I would like to know how our culture became such a “never enough” culture. Why is it that our society makes us think that constantly popping anxiety pills and working at least 12 hours day is normal and anything less is unacceptable? Is it just me? Certainly it isn't. How have we come to believe that defining our own success means to out-do the person next to us? “If my 'To Do' list is just as long or longer than her's, then I am doing enough. Otherwise, I will be counted as lazy.” And how have we come to believe that working until completely exhausted means our self-worth is at an acceptable level?

Is there anything wrong with figuring out a lifestyle that allows you to sit down and enjoy calmness? A lifestyle that doesn't mean accomplishing as much as you possibly can because that's what society tells you is acceptable? A lifestyle where you aren't in the middle of one task and thinking how to accomplish the next? A lifestyle that only means accomplishing what is important to YOU and nothing more? NO!

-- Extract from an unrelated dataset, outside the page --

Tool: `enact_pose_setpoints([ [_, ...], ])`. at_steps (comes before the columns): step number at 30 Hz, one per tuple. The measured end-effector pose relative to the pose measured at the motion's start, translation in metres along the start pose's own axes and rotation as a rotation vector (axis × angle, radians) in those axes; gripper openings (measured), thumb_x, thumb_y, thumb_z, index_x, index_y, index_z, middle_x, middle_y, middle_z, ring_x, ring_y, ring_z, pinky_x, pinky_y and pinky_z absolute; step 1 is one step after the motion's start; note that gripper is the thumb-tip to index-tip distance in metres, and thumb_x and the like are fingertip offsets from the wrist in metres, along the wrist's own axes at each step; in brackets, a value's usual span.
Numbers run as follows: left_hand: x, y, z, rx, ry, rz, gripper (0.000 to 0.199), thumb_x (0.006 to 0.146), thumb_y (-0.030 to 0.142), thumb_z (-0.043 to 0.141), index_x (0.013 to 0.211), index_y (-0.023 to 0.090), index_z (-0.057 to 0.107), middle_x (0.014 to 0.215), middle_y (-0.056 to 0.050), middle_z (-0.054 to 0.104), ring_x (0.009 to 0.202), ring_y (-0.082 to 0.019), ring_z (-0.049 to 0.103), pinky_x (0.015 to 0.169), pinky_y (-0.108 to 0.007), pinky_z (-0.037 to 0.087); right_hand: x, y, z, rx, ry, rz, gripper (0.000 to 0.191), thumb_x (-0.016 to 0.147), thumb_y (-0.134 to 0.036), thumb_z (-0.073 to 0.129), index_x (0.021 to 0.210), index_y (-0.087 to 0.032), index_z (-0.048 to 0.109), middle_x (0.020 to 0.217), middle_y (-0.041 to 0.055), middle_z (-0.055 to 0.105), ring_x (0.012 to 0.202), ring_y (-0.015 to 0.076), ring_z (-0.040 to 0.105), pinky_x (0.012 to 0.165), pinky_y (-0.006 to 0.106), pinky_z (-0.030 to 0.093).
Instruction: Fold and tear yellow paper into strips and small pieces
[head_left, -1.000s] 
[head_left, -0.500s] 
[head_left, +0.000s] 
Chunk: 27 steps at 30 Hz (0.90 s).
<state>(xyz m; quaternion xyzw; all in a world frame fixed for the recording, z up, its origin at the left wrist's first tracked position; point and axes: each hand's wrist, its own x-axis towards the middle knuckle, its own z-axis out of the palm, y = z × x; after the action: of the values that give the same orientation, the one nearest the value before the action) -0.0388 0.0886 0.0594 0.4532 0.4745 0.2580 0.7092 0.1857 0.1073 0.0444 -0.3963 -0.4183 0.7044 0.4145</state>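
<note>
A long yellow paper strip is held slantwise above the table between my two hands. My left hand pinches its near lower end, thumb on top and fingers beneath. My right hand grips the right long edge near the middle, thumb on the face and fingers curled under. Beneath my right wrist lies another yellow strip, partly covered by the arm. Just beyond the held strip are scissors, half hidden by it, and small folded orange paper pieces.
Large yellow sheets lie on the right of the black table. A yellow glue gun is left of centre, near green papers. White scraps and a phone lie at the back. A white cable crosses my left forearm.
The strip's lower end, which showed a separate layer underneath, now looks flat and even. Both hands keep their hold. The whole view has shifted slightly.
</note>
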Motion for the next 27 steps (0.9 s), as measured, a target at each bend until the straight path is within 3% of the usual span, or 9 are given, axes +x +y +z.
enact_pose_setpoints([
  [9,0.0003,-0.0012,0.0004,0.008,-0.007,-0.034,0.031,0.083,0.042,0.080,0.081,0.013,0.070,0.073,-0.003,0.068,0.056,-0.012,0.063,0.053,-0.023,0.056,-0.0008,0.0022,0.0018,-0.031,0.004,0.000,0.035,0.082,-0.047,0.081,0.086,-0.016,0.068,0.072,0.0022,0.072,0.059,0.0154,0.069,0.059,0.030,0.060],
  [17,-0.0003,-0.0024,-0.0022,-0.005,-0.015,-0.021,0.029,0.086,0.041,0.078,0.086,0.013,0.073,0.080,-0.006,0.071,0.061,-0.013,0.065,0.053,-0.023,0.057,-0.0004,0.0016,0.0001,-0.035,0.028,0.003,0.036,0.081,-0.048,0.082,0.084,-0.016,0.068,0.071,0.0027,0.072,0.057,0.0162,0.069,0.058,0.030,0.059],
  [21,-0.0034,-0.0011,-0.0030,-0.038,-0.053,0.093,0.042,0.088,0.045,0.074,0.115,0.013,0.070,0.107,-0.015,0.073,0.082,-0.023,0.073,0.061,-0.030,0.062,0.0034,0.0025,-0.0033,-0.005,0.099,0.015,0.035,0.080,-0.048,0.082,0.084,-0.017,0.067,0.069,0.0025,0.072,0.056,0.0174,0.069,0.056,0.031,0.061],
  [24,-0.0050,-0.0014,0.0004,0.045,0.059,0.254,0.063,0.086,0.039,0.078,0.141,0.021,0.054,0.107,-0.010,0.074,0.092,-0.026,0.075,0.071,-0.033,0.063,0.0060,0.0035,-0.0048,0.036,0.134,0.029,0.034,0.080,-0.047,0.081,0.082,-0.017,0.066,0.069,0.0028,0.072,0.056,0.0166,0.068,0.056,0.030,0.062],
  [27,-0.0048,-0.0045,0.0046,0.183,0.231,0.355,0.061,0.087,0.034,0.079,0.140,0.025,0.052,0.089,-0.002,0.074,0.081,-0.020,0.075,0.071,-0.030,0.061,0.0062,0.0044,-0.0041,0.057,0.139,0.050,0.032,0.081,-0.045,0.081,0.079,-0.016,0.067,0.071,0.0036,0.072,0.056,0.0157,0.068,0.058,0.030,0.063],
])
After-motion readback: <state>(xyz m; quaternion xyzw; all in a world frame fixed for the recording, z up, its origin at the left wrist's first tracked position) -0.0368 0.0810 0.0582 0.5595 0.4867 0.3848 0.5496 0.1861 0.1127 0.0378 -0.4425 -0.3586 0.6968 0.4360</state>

But here's the question: What IS that lifestyle?

William S. Burroughs said “Your mind will answer most questions if you learn to relax and wait for the answer.” The other part of that quote, I believe, is “and choose to accept the answer.”

I've been experiencing that lately. For the last couple of years, I have been worrying so much about accomplishing as much as I can – that if I didn't accomplish all I could and work myself to unhealthy levels (like I've seen others do) then my self-worth would decline. My “To Do” list always seemed way bigger than I could handle. I hadn't been planning realistically. I would construct my “To Do” list for the week, which would list the tasks I needed to accomplish daily (Sunday - Saturday) to stay on track. Most of the time, I would end up packing each day too full of things I knew I couldn't realistically accomplish, but I would think “If I just hammer down and work really hard, I can probably accomplish all of this.” True.... But I was trying to live every day like that and accomplish 16 hours of work in a 12 hour time span without planning for any additional factors, such as, oh, eating lunch, going to the bathroom, or dealing with those daily random emergencies that will always arise when you have a tight schedule planned. Can you say “burnout?” Can you say “stupid?” Can you say “Why the crap would anyone set themselves up to live like that?”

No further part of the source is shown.